A.J. Ramos emerged from the dugout in highlighter-pink cleats and began his steady hop to the bullpen just as he does before every game. But suddenly, he stopped.
The Marlins closer looked to his right, toward the seats behind home plate. Toward the saltwater fish tanks. Toward his mother, Cynthia.
She rarely made it to games in Miami, but today was different. It was Mother’s Day 2016, and A.J. had flown his whole family — mom, dad, brother, sister and grandmother — in from Texas to have the chance to see him pitch. He looked at them, smiled, waved and continued his trot to right field.
For Cynthia, it was important to be there. Not only because A.J. might pitch but because her own mom never could be there. Nieves Cortez, mother to Cynthia and 12 other children, died from leukemia at 45. Cynthia was just 12.

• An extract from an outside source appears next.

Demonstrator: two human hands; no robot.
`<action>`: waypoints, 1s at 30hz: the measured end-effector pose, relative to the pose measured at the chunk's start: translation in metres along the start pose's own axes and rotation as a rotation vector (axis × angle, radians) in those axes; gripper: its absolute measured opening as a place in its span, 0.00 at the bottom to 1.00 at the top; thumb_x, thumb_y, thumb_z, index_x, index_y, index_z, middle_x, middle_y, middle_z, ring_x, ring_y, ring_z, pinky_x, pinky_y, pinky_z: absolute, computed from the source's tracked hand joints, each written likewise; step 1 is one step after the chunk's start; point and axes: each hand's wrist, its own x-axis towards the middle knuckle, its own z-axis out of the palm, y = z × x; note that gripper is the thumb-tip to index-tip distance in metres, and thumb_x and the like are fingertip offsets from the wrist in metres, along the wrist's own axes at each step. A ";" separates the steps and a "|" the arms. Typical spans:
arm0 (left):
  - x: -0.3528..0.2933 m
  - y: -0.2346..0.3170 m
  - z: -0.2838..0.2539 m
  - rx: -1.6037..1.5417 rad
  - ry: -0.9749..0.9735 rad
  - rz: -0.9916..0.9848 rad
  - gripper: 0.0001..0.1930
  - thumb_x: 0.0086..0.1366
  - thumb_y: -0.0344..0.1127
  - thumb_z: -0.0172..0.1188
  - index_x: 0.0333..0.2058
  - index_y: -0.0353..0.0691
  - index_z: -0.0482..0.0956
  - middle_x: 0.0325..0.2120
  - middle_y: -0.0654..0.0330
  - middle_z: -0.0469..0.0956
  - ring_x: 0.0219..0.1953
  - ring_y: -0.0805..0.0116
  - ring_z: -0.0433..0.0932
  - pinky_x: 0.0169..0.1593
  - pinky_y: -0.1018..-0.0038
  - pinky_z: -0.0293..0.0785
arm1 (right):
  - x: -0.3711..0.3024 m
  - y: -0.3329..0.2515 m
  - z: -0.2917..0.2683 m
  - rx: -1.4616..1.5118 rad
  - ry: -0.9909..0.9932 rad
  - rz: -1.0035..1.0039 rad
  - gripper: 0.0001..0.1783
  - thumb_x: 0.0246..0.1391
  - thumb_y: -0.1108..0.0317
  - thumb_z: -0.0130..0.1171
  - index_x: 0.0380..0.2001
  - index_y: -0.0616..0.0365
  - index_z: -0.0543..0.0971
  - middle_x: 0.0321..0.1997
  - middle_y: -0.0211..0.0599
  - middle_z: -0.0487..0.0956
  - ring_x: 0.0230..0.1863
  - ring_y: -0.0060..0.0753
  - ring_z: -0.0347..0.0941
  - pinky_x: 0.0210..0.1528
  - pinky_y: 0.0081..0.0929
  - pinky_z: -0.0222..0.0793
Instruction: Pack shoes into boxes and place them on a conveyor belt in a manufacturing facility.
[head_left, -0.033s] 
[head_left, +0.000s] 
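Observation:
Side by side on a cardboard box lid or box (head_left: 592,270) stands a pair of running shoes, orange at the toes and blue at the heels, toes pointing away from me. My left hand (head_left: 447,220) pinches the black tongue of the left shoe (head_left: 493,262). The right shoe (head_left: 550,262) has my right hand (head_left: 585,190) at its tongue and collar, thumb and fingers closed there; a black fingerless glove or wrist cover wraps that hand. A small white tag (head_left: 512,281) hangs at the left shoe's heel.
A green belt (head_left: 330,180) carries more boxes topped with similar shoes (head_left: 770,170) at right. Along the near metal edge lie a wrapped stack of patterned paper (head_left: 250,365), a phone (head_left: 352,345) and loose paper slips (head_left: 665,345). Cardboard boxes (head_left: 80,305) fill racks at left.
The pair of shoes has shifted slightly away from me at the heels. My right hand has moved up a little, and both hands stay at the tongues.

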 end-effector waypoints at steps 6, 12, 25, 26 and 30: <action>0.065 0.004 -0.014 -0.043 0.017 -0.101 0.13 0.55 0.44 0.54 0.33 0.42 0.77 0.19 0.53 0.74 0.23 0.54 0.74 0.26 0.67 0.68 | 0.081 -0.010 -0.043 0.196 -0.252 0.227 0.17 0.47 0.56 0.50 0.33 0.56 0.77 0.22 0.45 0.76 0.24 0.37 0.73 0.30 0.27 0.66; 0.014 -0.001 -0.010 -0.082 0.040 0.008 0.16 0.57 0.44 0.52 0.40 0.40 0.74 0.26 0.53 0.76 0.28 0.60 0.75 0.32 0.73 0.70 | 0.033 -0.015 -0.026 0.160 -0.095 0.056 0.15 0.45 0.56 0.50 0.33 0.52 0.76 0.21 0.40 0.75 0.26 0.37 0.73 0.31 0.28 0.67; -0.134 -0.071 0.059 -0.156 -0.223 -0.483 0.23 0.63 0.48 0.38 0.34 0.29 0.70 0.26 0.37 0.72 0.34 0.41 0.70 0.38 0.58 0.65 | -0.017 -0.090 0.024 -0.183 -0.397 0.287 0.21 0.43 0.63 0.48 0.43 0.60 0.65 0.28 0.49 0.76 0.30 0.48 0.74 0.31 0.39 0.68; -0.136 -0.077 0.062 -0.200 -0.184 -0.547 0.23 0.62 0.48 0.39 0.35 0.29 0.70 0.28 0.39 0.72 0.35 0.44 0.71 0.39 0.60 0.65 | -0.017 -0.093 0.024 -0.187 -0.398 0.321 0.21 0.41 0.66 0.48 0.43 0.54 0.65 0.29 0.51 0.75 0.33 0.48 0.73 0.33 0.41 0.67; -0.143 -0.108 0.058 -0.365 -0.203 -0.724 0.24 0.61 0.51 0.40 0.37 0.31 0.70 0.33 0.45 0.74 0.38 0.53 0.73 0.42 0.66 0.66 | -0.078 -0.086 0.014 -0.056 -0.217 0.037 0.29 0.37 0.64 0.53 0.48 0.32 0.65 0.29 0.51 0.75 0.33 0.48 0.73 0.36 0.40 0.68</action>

But on Sunday against the Braves, Cynthia, 52, will be in Miami for Mother’s Day again. She’ll be able to sit with her husband, Alejandro, and watch A.J. — her Little League starter turned major-league All-Star — trot onto the field clad in pink for the second consecutive year. She’ll be able to soak in the success again that her own mother never could.
And she’ll be forced to reflect on her relationship with A.J. now that they’re 1,500 miles apart.
But, boy, do they have memories. So many memories. Memories of success and failure, of argument and elation, all providing support for a son whose mom can do no wrong and a mom whose son is still just that — her son — despite his success.
“To me, he’s A.J.,” she said. “He’s my baby boy.”
Now, let’s go back. Because understanding A.J.’s relationship with his mom starts with understanding those memories, and those memories start with A.J. being about 3 years old at one of his father’s softball games.
While his dad was playing, he asked his mom repeatedly to run around the bases. She said no since the game was still being played.
After the game, he asked again when the players were shaking hands. She said that when they were done, he could go. And so he did, sliding into second, third and home before sprinting back to the family’s car coated in clay and radiating dust.
“Did you see that?” he asked his mom through a smile. “I did a home run.”
“I did, baby,” she answered. “That was awesome.”
Fast forward about 12 years. A.J. was struggling on the mound in a summer-league game during high school when his father, who was also his coach, emerged from the dugout.
“Go to the dugout,” his father ordered. “If you’re not gonna pitch right, just sit down. Better yet, go home.”
In the car with his mom, A.J. wouldn’t smile. He was always hard on himself, but on that day it was worse than usual. So his mom tried to brighten the mood.
“It’s OK baby,” she told him. “Sometimes I can’t stand your coach.”
“Mom,” A.J. answered, “that’s your husband.”
“That’s right, baby,” she said back. “That’s why I can say that.”
Fast forward another 15 years to right now, Mother’s Day 2017, when Cynthia will gather with the rest of the Ramos family to watch A.J. hopefully pitch again. She remembers when he was 6 and told her that some day he was going to play “with the big guys.”
And even though he’s been in the majors since 2012, seeing him pitch in person never gets old. Seeing his mom in the stands doesn’t get old for A.J. either.
“They don’t come out much,” he said of his family, “but when they do, it’s always special because they’re realizing that the dream has come true, and I’m actually doing what I set out to do since I was a kid.”
Meanwhile, his mother said the best gift he could give her on Mother’s Day would be a save — which would be his first since April 22 and fourth of the season. But even without it, it’ll still be Mother’s Day, and she’s still his mother.
“I’m just gonna be happy to see my son,” Cynthia said. “I’m always crying when I leave him.”